Turning My Back On You

When I was 4, my father bought me a pair of boots and a set of the national team jersey. He embeded my name at the back. He told me one day, he wants to see me on television representing Singapore. I told myself I want to make him proud. Sadly god love him more than I do. He left the world even before seeing me on television and I was only 7 years old on that point. Maybe he wont be able to be by my side giving me all the support i need but i believe he is always looking after me from the top. I had a dream, but I knew it was only a dream. I’ve never had too much expectations of myself. And then ever since of his absent, I was given alot of opportunity to catch my dream. called-up into the National Football Academy since i was 12 years old,25 were handpicked island-wide amongst all 1992 babies.

I can’t fulfill my father’s vision. But at least I was one step away. I didn’t get to play on TV but my name with “Bin Ahmad” was on the newspapers for my father to read. I didn’t get the opportunity to play for the senior team yet, but I wore a flag on my chest and my name embeded on my back for real. And its an honour to represent the country playing with the best young players in Singapore and against the best young players in the World. Its already a dream come true for me and I hope I made my father proud. I had my limelights, perhaps I dont need the spotlight. I hate to give up, but my knee wouldn’t function like it used to. I’m taking mum’s orders.

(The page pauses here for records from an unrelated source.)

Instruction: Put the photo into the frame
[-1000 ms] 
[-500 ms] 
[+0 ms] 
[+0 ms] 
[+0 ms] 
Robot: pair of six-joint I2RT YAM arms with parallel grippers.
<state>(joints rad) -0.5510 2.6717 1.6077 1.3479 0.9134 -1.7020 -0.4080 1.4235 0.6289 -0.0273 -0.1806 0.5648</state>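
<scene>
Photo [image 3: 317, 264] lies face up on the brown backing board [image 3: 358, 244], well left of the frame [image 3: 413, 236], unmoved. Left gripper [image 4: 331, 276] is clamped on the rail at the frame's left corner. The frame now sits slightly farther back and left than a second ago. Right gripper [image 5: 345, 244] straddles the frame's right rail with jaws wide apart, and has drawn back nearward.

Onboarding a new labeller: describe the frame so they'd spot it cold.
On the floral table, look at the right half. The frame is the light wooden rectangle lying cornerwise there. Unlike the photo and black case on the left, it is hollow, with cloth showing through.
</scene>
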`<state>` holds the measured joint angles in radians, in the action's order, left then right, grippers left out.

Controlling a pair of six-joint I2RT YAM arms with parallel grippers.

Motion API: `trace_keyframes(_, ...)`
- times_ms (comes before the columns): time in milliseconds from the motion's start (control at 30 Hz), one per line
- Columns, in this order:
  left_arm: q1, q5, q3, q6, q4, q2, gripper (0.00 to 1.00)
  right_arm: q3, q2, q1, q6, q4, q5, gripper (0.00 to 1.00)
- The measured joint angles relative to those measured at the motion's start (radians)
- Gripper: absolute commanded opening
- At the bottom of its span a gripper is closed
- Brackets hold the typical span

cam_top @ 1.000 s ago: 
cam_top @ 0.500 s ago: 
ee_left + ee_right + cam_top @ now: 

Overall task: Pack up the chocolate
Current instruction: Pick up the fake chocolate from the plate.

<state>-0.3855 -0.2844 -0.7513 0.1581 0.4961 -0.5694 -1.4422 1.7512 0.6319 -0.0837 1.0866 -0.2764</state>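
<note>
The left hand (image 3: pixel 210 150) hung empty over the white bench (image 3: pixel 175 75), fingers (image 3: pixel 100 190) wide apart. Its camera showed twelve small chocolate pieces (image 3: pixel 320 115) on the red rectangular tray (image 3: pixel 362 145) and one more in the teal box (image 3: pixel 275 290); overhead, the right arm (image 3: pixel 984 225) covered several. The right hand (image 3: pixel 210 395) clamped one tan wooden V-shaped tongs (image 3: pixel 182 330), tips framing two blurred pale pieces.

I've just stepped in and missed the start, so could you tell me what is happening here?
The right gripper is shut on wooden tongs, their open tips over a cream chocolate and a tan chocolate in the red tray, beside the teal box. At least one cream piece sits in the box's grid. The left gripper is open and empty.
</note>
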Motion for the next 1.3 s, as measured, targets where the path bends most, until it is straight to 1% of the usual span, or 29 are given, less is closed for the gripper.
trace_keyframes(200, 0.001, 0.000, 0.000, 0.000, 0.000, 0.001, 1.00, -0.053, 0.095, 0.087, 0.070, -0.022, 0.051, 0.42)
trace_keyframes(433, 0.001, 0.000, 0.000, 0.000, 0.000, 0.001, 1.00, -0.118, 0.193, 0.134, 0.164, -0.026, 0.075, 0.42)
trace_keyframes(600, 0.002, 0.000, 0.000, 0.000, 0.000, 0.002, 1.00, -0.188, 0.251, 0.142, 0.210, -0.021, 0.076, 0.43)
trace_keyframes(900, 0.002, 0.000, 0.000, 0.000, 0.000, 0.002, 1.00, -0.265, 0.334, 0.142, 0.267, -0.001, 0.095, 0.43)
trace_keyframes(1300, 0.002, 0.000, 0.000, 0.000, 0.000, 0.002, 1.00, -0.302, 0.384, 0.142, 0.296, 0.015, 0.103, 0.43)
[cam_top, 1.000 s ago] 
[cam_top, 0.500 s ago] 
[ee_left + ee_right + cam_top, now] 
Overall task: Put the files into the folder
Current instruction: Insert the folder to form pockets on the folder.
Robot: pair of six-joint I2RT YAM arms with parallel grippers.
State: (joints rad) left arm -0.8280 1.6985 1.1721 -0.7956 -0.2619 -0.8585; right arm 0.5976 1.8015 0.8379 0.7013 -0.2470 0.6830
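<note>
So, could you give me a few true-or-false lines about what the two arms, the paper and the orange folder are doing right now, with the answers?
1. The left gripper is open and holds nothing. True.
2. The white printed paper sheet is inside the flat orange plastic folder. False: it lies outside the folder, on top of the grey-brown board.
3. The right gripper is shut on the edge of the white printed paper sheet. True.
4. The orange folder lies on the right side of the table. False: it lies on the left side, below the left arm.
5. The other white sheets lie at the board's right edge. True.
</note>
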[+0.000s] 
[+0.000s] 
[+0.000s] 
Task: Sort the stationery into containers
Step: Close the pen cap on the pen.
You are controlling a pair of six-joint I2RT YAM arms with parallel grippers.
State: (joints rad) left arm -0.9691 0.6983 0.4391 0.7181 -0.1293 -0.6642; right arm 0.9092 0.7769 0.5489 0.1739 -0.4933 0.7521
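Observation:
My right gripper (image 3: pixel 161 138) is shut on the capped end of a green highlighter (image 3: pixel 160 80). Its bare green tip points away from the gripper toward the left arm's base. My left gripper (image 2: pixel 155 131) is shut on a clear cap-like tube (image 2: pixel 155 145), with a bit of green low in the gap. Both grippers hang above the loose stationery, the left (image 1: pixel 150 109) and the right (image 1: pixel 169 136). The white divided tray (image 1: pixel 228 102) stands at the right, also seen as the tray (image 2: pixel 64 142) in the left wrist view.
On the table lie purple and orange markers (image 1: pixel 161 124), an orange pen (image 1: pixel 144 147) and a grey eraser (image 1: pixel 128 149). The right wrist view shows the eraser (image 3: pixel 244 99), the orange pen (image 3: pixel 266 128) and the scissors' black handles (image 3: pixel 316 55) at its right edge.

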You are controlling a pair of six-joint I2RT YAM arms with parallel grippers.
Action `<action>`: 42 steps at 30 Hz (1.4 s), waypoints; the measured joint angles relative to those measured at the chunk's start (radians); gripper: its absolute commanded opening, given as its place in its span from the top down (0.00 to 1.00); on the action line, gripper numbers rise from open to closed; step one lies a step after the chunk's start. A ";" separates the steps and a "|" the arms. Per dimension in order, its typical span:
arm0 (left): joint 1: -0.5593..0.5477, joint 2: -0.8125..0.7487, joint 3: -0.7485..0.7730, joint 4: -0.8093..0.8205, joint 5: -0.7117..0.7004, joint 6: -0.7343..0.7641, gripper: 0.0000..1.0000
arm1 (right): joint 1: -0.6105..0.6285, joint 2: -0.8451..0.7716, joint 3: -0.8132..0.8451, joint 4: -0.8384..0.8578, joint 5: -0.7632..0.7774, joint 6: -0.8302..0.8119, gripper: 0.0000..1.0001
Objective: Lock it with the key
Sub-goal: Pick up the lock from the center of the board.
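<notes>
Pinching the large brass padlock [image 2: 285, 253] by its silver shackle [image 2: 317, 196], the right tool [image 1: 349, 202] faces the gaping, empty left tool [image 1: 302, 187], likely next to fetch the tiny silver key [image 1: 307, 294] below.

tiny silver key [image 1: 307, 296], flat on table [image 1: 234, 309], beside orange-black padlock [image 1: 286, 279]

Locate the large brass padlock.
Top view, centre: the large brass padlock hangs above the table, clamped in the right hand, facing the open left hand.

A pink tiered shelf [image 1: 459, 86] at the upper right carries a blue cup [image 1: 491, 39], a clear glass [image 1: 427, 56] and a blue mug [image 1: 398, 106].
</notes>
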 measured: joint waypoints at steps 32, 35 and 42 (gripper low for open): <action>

I’ve been hit by the hardest rocks and waves lately. I need time to change myself. So as I’m turning my back on this blog for a while, I’m turning my back on football for good.     



And lastly I thank you for concerning.I was sick, alone, depressed, staring at the ground.I have too much to think, yet I really dont know what to do.And then one call wiped that frown away.No one makes me feel the way you do.Iloveyoualwaysangemily!